Kekurangan pasokan biji kakao menyebabkan kenaikan harga biji cokelat secara global. Namun, industri fine flavour cocoa sedang berkembang di Indonesia dan dunia, dengan mayoritas pelaku industri adalah UMKM.
Menteri Koperasi dan Usaha Kecil dan Menengah, Teten Masduki, mendorong koperasi yang menaungi petani kakao untuk melakukan konsolidasi.
“Dengan membentuk holding antar koperasi yang memiliki fokus bisnis yang sama, persoalan fluktuasi harga yang tinggi dapat teratasi,” kata Teten Masduki.
Selain itu, kata dia strategi hilirisasi kakao menjadi produk bernilai tinggi juga perlu ditempuh.
“Indonesia, sebagai salah satu produsen utama kakao di dunia, memiliki potensi besar untuk mengolah biji kakao menjadi produk cokelat yang siap mengisi pasar domestik dan ekspor,” ujarnya.
Salah satu contoh kesuksesan hilirisasi kakao adalah PT Rosso Bianco, pemilik Pipiltin Cocoa yang berlokasi di Gunung Sindur, Bogor, Jawa Barat.
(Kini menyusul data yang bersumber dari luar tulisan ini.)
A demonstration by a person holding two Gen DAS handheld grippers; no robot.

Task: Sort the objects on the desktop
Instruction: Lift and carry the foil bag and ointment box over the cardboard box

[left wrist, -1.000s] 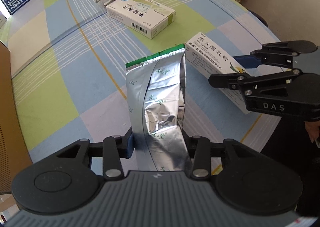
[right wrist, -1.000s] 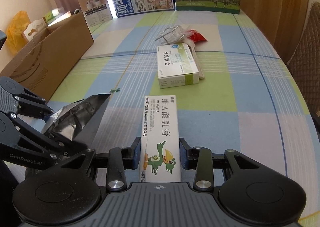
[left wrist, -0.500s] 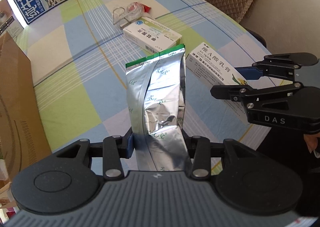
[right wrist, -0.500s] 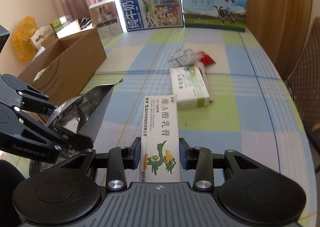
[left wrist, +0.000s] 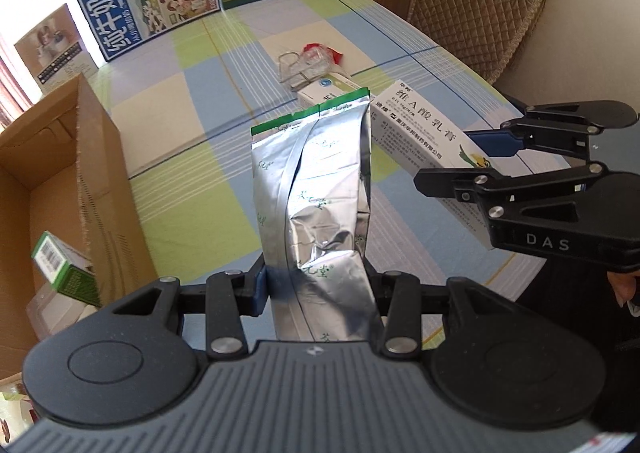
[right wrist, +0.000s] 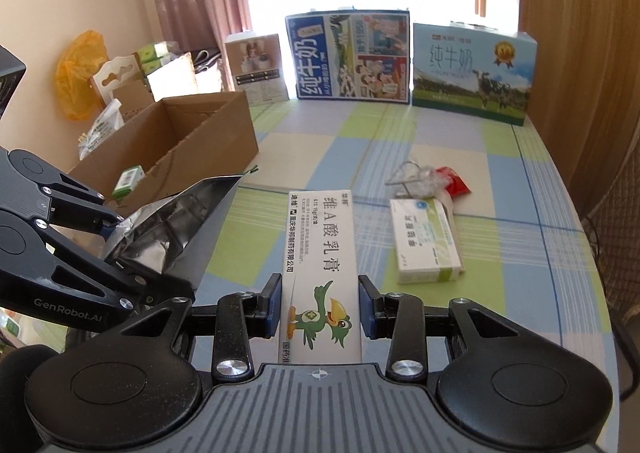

Pipiltin berhasil mengolah biji kakao menjadi cokelat berkualitas tinggi dan siap bersaing di pasar global.
Dukungan dari para petani kakao yang konsisten mendukung penyediaan bahan baku cokelat juga menjadi faktor penting dalam kesuksesan ini.
Menurut Teten Masduki dengan potensi besar yang dimiliki, kakao dapat menjadi salah satu pilar ekonomi baru bagi Indonesia.
“Melalui strategi hilirisasi dan dukungan dari seluruh sektor terkait, kita dapat memaksimalkan nilai tambah dari komoditas ini dan memperkuat daya saing industri cokelat di pasar global,” pungkasnya.